A group of girls playing a traditional sporting game in Lesotho
Copyrights: Ekain Zubizarreta

What happens when sport goes wrong?

Ekain Zubizarreta on the importance of choosing the right sporting activity when implementing sport for development programmes.

Everybody knows that sport is not a living being, that it is just a tool at our service that we can employ to try to achieve our goals. However, I have rarely read papers describing meticulously these trials, focusing instead on the processes themselves. We try and sometimes we succeed completely, sometimes only partially, sometimes we do not. But the reason behind these different outcomes are not some negative qualities that would be inherent to sport. Sport is just an abstract concept that we have invented to refer to a set of activities that we, humans, have invented, and can be used for different purposes. The key is to make a proper use of this tool: of sports.

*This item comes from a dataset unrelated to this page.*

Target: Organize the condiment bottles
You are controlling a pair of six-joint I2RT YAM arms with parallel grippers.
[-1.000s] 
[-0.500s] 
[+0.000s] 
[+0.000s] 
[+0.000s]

Let’s focus on them: on which particular sports we use in each of the projects (I will use “activities” in order to refer more generally to sport and physical activities). It is not common to come across papers or reports that describe the activities that were used and how they were used. Detailed descriptions of the activities used in different phases or sessions are rare.

Just to make it clear, it must be said that I have found really interesting and relevant papers, but most focus only on the managerial aspects of these projects. The sportanddev website also illustrates this fact. The toolkit section focuses mainly on offering evaluation procedures, or other toolkits useful for the elaboration and development of sport programmes, but only from a managerial point of view.

The same thing happens in academia. As an academic focusing on sport, I have been in contact with three university programmes (as a researcher in “Mediation through sport” programme in Paris Nanterre University; as an invited PhD student in the ICESSD in the University of Western Cape; as an external consultant in the elaboration of the study programme “Social studies of community level sport” at UNAD university in Bogotá). All these projects focus primarily, and almost exclusively, on management (only the French university offers some contents about the activities themselves).

This managerial part is of course necessary and vital for the success of the programmes, but we need to keep in mind that plans need to be implemented in the field, and this means having to deal with unexpected situations and challenges, to direct a group of practitioners and the participants, etc. As political scientists Wildavsky and Pressman argued in 1973, implementation is never a straightforward process of application of the planned actions and achieving the objectives defined beforehand can be more complicated than expected. However, in the sport for development field, implementation tends to figure as a secondary element and is rarely taken seriously into consideration by project managers.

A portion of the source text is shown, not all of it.